**WHAT THE TASK ASKS**
Return every line below exactly as written.

=== Begin Enclosure ===

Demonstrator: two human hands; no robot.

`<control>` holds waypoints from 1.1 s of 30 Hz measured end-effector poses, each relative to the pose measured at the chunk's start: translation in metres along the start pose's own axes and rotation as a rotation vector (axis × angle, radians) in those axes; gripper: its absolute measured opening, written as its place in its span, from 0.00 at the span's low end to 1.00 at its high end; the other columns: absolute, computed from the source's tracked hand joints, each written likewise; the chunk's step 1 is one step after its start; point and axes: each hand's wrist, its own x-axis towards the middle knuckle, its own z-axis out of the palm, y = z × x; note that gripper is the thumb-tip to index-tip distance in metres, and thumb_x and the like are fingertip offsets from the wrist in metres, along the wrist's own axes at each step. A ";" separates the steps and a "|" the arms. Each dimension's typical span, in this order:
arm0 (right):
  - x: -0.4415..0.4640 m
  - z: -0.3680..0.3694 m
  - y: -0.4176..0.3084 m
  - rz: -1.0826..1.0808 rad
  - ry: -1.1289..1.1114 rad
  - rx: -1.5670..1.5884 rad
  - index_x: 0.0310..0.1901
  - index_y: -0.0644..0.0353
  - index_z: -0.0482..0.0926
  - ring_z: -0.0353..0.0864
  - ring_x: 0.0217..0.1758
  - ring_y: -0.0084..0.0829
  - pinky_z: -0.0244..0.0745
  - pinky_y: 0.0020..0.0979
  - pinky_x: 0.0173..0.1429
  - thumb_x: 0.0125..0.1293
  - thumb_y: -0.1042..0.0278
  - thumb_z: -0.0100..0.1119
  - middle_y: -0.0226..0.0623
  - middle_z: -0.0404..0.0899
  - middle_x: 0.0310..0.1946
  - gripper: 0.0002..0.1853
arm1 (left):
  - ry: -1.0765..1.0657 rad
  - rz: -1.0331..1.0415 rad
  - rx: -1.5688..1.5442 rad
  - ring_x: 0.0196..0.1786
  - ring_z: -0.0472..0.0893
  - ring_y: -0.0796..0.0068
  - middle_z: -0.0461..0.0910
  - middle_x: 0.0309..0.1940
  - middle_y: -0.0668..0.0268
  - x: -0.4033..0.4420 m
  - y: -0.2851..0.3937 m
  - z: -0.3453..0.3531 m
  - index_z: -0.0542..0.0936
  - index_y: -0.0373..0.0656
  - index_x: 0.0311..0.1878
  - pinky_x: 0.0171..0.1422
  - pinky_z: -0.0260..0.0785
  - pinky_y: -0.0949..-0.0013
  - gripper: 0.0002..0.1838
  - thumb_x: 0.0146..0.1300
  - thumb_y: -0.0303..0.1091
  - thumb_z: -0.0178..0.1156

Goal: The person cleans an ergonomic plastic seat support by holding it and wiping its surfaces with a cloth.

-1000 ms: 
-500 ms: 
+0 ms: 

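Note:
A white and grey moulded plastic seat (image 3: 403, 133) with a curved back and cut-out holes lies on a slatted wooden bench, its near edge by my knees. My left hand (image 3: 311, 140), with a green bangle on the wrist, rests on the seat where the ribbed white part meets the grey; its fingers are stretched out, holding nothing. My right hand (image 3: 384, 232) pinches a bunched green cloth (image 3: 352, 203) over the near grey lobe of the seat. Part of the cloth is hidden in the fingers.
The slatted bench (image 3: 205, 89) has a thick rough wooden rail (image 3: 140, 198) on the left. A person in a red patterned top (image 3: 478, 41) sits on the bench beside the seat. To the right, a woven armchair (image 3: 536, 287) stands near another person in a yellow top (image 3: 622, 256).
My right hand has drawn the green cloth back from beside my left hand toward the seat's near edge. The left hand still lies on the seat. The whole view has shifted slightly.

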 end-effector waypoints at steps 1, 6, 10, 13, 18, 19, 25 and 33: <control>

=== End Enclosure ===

**RESPONSE AREA**
Demonstrator: two human hands; no robot.

`<control>` holds waypoints from 1.1 s of 30 Hz measured end-effector poses, each relative to the pose measured at the chunk's start: translation in metres along the start pose's own axes and rotation as a rotation vector (axis × angle, radians) in those axes; gripper: its absolute measured opening, written as its place in its span, from 0.00 at the span's low end to 1.00 at its high end; the other columns: absolute, computed from the source's tracked hand joints, each written likewise; the chunk's step 1 is one step after its start; point and axes: each hand's wrist, its own x-axis towards the middle knuckle, its own z-axis out of the palm, y = z × x; note that gripper is the thumb-tip to index-tip distance in metres, and thumb_x and the like are fingertip offsets from the wrist in metres, along the wrist's own axes at each step. A ";" separates the steps and a "|" the arms. Each dimension's typical span, in this order:
arm0 (right):
  - x: -0.4415..0.4640 m
  - z: -0.3680..0.3694 m
  - y: -0.4176..0.3084 m
  - rz: -1.0826..1.0808 rad
  - ry: -1.1289..1.1114 rad
  - rx: -1.5670..1.5884 rad
  - index_x: 0.0310..0.1901
  - index_y: -0.0644..0.0353
  - index_z: -0.0482..0.0926
  - ring_z: -0.0353..0.0864
  - ring_x: 0.0217..0.1758
  - ring_y: -0.0084..0.0829
  - pinky_z: -0.0244..0.0745
  - pinky_y: 0.0020..0.0979
  - pinky_x: 0.0173..0.1429
  - thumb_x: 0.0125..0.1293
  - thumb_y: -0.1042..0.0278
  - thumb_z: -0.0100..0.1119
  - middle_y: -0.0226..0.0623
  - middle_z: -0.0404..0.0899
  - middle_x: 0.0310..0.1946
  - gripper: 0.0002..0.1853
arm1 (left):
  - ry: -1.0765..1.0657 rad
  - rz: -1.0331..1.0415 rad
  - rx: -1.5688..1.5442 rad
  - ring_x: 0.0196..0.1786
  - ring_z: -0.0472..0.0893
  - ring_y: -0.0796..0.0068
  - middle_z: -0.0461..0.0910
  - middle_x: 0.0309..0.1940
  - middle_y: -0.0668..0.0268
  - x: -0.4033..0.4420 m
  - y: -0.2851..0.3937 m
  - z: -0.3453..0.3531 m
  - index_z: -0.0542..0.0936
  - index_y: -0.0373..0.0656
  - index_x: 0.0311..0.1878
  - pinky_x: 0.0171..0.1422
  - pinky_z: -0.0260..0.0785
  - pinky_y: -0.0949..-0.0013
  - gripper: 0.0002..0.1838
  - thumb_x: 0.0146..0.1300
  - thumb_y: -0.0303..0.1091
  - thumb_z: -0.0178..0.1156

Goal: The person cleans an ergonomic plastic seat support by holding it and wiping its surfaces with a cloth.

-1000 ms: 
-500 ms: 
+0 ms: 

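Note:
A white and grey moulded plastic seat (image 3: 403, 133) with a curved back and cut-out holes lies on a slatted wooden bench, its near edge by my knees. My left hand (image 3: 311, 140), with a green bangle on the wrist, rests on the seat where the ribbed white part meets the grey; its fingers are stretched out, holding nothing. My right hand (image 3: 384, 232) pinches a bunched green cloth (image 3: 352, 203) over the near grey lobe of the seat. Part of the cloth is hidden in the fingers.
The slatted bench (image 3: 205, 89) has a thick rough wooden rail (image 3: 140, 198) on the left. A person in a red patterned top (image 3: 478, 41) sits on the bench beside the seat. To the right, a woven armchair (image 3: 536, 287) stands near another person in a yellow top (image 3: 622, 256).
My right hand has drawn the green cloth back from beside my left hand toward the seat's near edge. The left hand still lies on the seat. The whole view has shifted slightly.
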
 end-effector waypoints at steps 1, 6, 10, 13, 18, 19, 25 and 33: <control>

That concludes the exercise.